◆ PROVIDED MATERIAL

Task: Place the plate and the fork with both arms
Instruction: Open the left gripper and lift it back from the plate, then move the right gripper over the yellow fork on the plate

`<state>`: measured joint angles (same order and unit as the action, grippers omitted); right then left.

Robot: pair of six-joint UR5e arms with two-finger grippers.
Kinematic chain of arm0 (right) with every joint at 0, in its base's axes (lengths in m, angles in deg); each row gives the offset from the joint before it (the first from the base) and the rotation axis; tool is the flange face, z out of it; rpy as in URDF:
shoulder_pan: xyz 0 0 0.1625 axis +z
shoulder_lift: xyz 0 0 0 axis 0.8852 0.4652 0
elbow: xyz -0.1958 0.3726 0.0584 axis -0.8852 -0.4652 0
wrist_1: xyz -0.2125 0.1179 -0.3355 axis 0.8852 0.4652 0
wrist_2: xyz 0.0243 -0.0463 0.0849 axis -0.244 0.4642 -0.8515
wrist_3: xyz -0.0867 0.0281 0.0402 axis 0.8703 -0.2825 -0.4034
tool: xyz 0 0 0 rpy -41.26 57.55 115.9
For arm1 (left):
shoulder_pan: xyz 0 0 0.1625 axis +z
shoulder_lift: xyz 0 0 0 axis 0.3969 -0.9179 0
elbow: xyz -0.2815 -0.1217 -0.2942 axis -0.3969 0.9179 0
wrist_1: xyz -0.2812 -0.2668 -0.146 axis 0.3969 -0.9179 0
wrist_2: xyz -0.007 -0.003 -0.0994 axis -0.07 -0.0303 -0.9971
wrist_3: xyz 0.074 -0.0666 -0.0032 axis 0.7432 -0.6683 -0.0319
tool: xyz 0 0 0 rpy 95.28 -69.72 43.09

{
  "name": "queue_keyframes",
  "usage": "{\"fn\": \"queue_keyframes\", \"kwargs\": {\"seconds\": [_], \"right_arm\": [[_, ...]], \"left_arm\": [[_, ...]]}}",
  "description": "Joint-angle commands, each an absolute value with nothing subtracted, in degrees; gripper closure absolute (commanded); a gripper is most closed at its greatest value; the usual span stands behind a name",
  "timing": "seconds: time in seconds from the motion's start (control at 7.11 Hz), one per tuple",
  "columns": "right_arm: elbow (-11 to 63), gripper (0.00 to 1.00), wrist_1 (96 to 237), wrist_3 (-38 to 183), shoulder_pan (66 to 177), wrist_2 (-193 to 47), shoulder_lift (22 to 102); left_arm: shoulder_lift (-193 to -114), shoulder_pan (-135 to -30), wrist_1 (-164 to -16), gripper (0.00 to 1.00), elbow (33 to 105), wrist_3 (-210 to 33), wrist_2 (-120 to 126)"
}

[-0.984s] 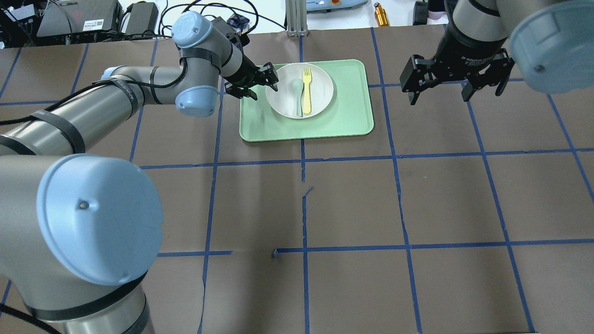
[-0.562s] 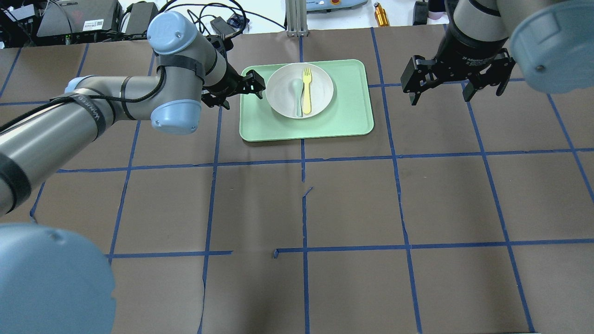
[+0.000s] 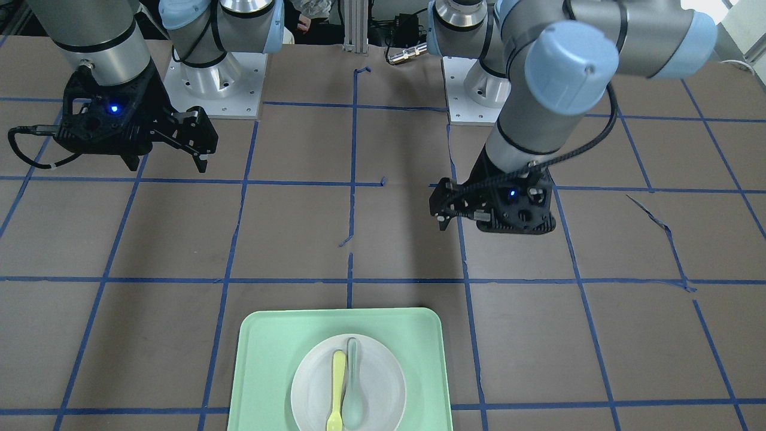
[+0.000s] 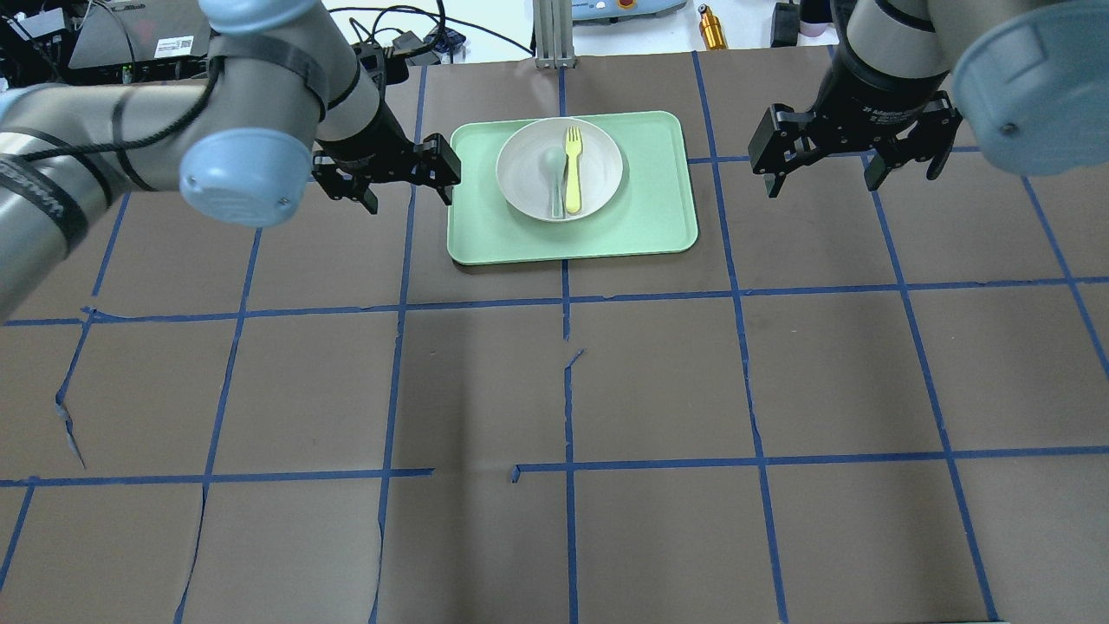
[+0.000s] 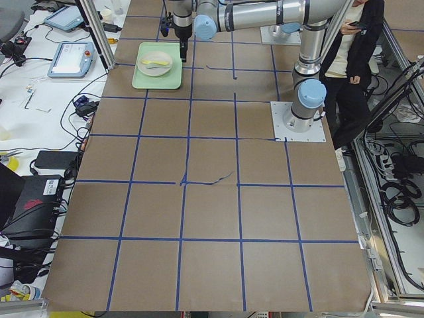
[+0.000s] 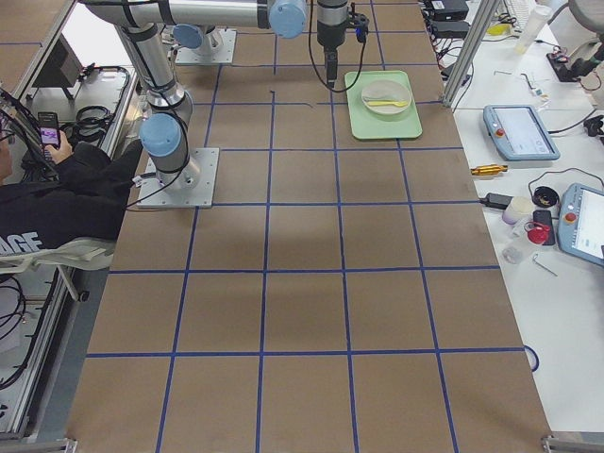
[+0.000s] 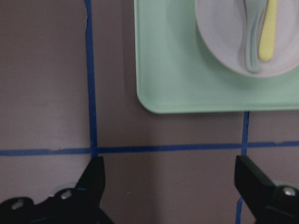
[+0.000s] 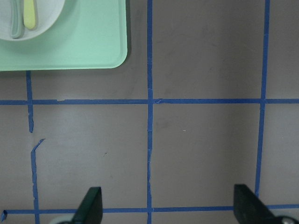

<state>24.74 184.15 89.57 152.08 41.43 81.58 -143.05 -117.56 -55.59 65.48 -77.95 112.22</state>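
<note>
The off-white plate [image 4: 599, 165] sits on the mint-green tray [image 4: 645, 217] at the table's far middle. The pale-yellow fork [image 4: 573, 169] and a grey-green spoon [image 4: 554, 180] lie side by side in the plate. My left gripper [image 4: 412, 195] is open and empty, above the table just left of the tray's left edge. My right gripper [image 4: 823, 182] is open and empty, hovering to the right of the tray. The left wrist view shows the plate [image 7: 219, 42], fork [image 7: 267, 32] and tray [image 7: 177, 70] ahead of the open left gripper [image 7: 169, 186]. The right wrist view shows the tray's corner [image 8: 84, 42].
Brown paper with a blue tape grid [image 4: 567, 299] covers the table; some tape is torn or lifted. Cables, power bricks and a metal post [image 4: 554, 35] lie beyond the far edge. Both arm bases [image 3: 215, 78] stand on the robot's side.
My left arm has drawn back to the left: its gripper left the plate's left rim and now hangs off the tray's left edge. The right gripper, plate, fork and spoon have not moved.
</note>
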Motion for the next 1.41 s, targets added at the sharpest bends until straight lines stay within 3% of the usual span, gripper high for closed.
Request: {"fn": "queue_keyframes", "kwargs": {"seconds": [0.0, 0.42, 0.7, 1.27], "right_arm": [[24.8, 0.0, 184.1, 90.1, 152.1, 41.6, 81.6], [24.4, 0.0, 184.7, 92.2, 152.3, 41.7, 80.4], [20.7, 0.0, 190.2, 94.2, 153.6, 41.7, 74.9], [8.2, 0.0, 195.2, 86.2, 160.2, 41.2, 55.7]], "left_arm": [[-138.2, -117.6, -62.3, 0.0, 62.3, -77.6, 114.5], [-138.1, -117.8, -62.2, 0.0, 62.7, -77.6, 115.0], [-138.1, -117.8, -62.2, 0.0, 63.0, -77.6, 115.0], [-137.9, -117.9, -61.8, 0.0, 63.9, -78.1, 115.2]]}}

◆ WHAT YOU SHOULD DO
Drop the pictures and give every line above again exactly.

◆ REPLY TO THE TASK
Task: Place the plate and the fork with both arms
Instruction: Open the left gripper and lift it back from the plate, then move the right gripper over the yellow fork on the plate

`<state>`: measured joint angles (same order and unit as the action, grippers omitted); right then left.

Robot: pair of six-joint UR5e arms with two-finger grippers.
Kinematic chain of arm0 (right) with every joint at 0, in its base's axes (lengths in m, angles in deg); each row gives the offset from the joint before it (the first from the base) and the rotation axis; tool is the flange face, z out of it; rpy as in URDF:
shoulder_pan: xyz 0 0 0.1625 axis +z
shoulder_lift: xyz 0 0 0 axis 0.8852 0.4652 0
elbow: xyz -0.1958 0.3726 0.0584 axis -0.8852 -0.4652 0
wrist_1: xyz -0.2125 0.1179 -0.3355 axis 0.8852 0.4652 0
wrist_2: xyz 0.0243 -0.0463 0.0849 axis -0.244 0.4642 -0.8515
wrist_3: xyz -0.0867 0.0281 0.0402 axis 0.8703 -0.2825 -0.4034
tool: xyz 0 0 0 rpy -41.26 57.55 115.9
For arm1 (left):
shoulder_pan: xyz 0 0 0.1625 axis +z
shoulder_lift: xyz 0 0 0 axis 0.3969 -0.9179 0
elbow: xyz -0.2815 -0.1217 -0.2942 axis -0.3969 0.9179 0
wrist_1: xyz -0.2812 -0.2668 -0.146 axis 0.3969 -0.9179 0
wrist_2: xyz -0.007 -0.003 -0.0994 axis -0.07 -0.0303 -0.9971
wrist_3: xyz 0.074 -0.0666 -0.0032 axis 0.7432 -0.6683 -0.0319
tool: xyz 0 0 0 rpy 95.28 -69.72 43.09

{
  "name": "queue_keyframes",
  "usage": "{\"fn\": \"queue_keyframes\", \"kwargs\": {\"seconds\": [_], \"right_arm\": [[_, ...]], \"left_arm\": [[_, ...]]}}",
  "description": "Joint-angle commands, each an absolute value with nothing subtracted, in degrees; gripper closure absolute (commanded); a gripper is most closed at its greatest value; the usual span stands behind a name",
  "timing": "seconds: time in seconds from the motion's start (control at 7.11 Hz), one per tuple",
  "columns": "right_arm: elbow (-11 to 63), gripper (0.00 to 1.00), wrist_1 (96 to 237), wrist_3 (-38 to 183), shoulder_pan (66 to 177), wrist_2 (-193 to 47), shoulder_lift (22 to 102); left_arm: shoulder_lift (-193 to -114), shoulder_pan (-135 to -30), wrist_1 (-164 to -16), gripper (0.00 to 1.00), elbow (33 to 105), wrist_3 (-210 to 33), wrist_2 (-120 to 126)"
}

[-0.984s] 
[-0.562s] 
[+0.000s] 
[+0.000s] 
[+0.000s] 
[+0.000s] 
[+0.000s] 
[+0.000s] 

<state>24.74 184.15 89.57 152.08 41.43 81.58 -143.05 -117.56 -55.59 65.48 -77.95 112.22</state>
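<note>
The off-white plate [image 4: 599, 165] sits on the mint-green tray [image 4: 645, 217] at the table's far middle. The pale-yellow fork [image 4: 573, 169] and a grey-green spoon [image 4: 554, 180] lie side by side in the plate. My left gripper [image 4: 412, 195] is open and empty, above the table just left of the tray's left edge. My right gripper [image 4: 823, 182] is open and empty, hovering to the right of the tray. The left wrist view shows the plate [image 7: 219, 42], fork [image 7: 267, 32] and tray [image 7: 177, 70] ahead of the open left gripper [image 7: 169, 186]. The right wrist view shows the tray's corner [image 8: 84, 42].
Brown paper with a blue tape grid [image 4: 567, 299] covers the table; some tape is torn or lifted. Cables, power bricks and a metal post [image 4: 554, 35] lie beyond the far edge. Both arm bases [image 3: 215, 78] stand on the robot's side.
My left arm has drawn back to the left: its gripper left the plate's left rim and now hangs off the tray's left edge. The right gripper, plate, fork and spoon have not moved.
</note>
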Motion for the next 1.41 s, targets added at the sharpest bends until straight lines stay within 3% of the usual span, gripper high for closed.
Request: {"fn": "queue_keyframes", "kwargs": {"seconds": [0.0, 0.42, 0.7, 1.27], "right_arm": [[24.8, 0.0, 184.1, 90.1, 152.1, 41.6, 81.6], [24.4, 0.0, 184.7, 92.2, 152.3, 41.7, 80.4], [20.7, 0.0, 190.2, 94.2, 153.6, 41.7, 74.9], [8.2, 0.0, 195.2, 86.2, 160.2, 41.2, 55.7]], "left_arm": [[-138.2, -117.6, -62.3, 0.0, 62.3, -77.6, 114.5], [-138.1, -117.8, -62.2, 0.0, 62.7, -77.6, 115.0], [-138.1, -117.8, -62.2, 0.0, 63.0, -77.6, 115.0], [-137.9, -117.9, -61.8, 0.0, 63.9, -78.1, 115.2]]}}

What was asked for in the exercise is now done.